### [To do]
In the listing below, locate the line with "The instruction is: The" and the line with "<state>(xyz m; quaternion", then output both and everything between them exactly, minus any pictures.

### [Exercise material]

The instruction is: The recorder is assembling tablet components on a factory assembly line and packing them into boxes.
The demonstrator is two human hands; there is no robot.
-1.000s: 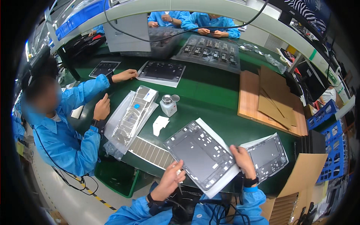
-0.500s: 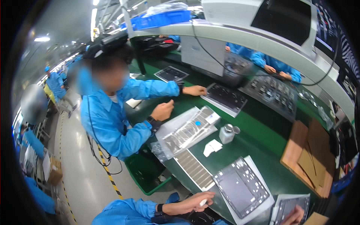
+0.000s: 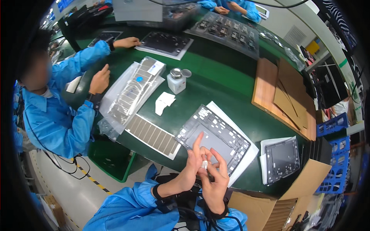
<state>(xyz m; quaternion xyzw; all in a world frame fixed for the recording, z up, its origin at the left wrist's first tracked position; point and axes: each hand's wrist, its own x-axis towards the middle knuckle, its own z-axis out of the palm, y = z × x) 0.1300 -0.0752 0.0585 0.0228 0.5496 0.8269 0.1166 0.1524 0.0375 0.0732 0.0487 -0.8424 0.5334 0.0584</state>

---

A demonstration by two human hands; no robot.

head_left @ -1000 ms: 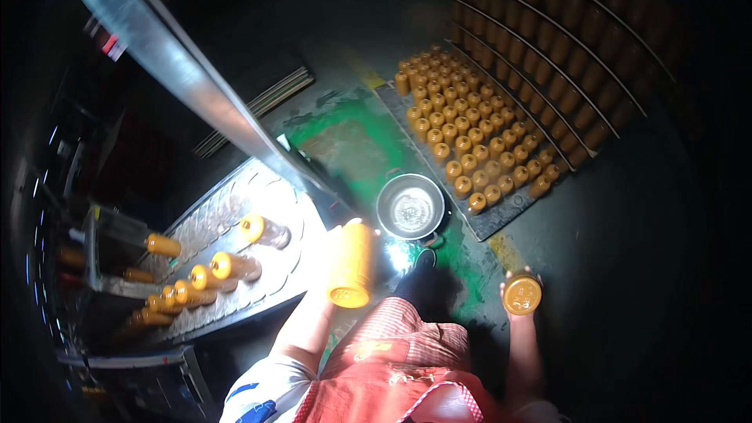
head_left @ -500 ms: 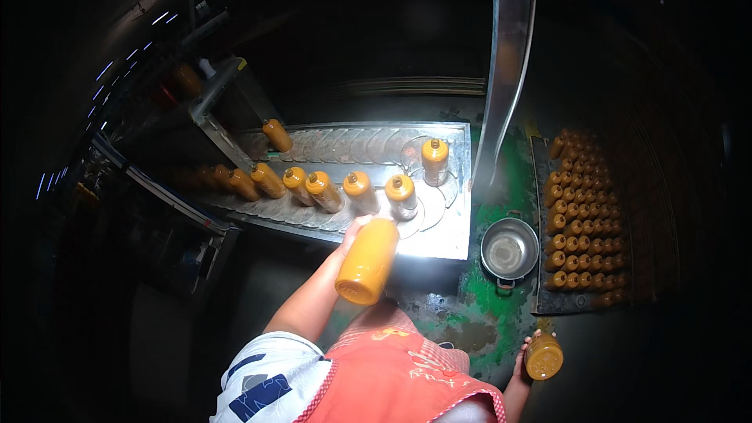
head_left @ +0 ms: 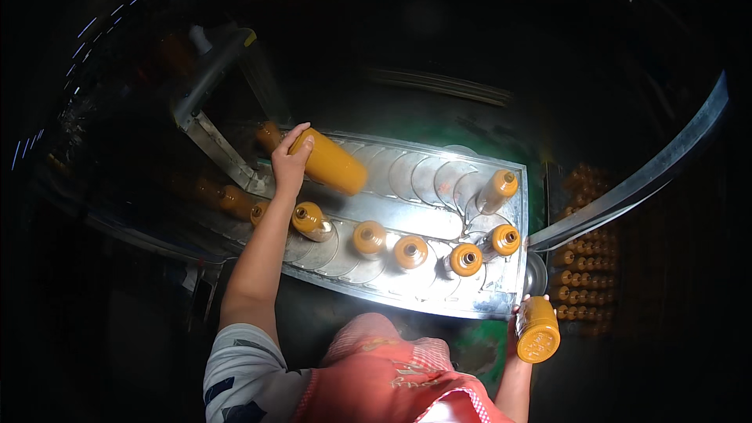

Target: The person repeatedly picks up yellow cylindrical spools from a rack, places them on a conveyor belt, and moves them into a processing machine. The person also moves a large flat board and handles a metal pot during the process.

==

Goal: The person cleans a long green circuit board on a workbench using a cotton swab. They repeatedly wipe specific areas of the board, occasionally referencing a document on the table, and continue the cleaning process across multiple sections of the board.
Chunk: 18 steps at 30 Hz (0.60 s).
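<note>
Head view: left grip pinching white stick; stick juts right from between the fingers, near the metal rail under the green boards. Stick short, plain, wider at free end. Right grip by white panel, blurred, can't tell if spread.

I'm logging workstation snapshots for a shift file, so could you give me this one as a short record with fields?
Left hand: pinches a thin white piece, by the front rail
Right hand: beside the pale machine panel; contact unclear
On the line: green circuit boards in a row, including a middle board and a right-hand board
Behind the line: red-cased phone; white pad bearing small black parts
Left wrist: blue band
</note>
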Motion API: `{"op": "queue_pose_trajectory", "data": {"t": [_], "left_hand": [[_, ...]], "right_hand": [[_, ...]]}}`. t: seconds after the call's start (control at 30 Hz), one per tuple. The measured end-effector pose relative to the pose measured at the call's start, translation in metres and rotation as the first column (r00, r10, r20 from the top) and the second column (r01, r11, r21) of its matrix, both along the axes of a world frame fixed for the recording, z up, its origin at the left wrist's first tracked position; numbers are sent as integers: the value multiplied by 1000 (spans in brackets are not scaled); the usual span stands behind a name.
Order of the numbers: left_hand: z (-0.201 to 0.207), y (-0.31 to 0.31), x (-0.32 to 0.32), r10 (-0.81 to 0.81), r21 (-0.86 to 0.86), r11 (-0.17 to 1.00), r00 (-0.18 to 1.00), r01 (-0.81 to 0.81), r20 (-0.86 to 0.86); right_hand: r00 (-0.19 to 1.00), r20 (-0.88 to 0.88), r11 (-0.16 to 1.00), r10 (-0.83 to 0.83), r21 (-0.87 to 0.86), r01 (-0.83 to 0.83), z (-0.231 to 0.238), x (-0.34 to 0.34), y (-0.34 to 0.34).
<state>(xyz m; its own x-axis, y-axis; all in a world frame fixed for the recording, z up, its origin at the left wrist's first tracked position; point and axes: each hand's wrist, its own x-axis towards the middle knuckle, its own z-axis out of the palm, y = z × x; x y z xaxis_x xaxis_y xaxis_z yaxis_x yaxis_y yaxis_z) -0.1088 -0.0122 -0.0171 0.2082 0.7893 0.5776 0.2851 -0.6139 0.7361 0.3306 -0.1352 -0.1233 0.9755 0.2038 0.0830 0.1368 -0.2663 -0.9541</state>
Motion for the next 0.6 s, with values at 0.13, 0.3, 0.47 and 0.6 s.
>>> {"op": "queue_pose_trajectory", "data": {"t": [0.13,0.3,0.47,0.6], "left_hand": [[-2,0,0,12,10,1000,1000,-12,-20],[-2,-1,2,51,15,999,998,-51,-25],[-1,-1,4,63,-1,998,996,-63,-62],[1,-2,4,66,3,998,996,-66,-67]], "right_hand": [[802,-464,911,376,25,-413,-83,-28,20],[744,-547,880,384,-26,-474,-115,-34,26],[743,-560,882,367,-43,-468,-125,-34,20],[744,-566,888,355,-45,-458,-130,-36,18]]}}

### [Final answer]
The instruction is: The recorder is assembling tablet components on a factory assembly line and packing them into boxes.
The demonstrator is two human hands; there is no robot.
-1.000s: 
-0.500s: 
+0.000s: 
<state>(xyz m; quaternion xyzw; all in a world frame fixed for the recording, z up, its origin at the left wrist's first tracked position; point and axes: each hand's wrist, its own x-axis towards the middle knuckle, its own z-axis out of the palm, y = z × x) 0.1300 -0.0752 0.0585 0.0228 0.5496 0.8269 0.1166 0.1524 0.0375 0.0732 0.0487 -0.8424 0.5334 0.0584</state>

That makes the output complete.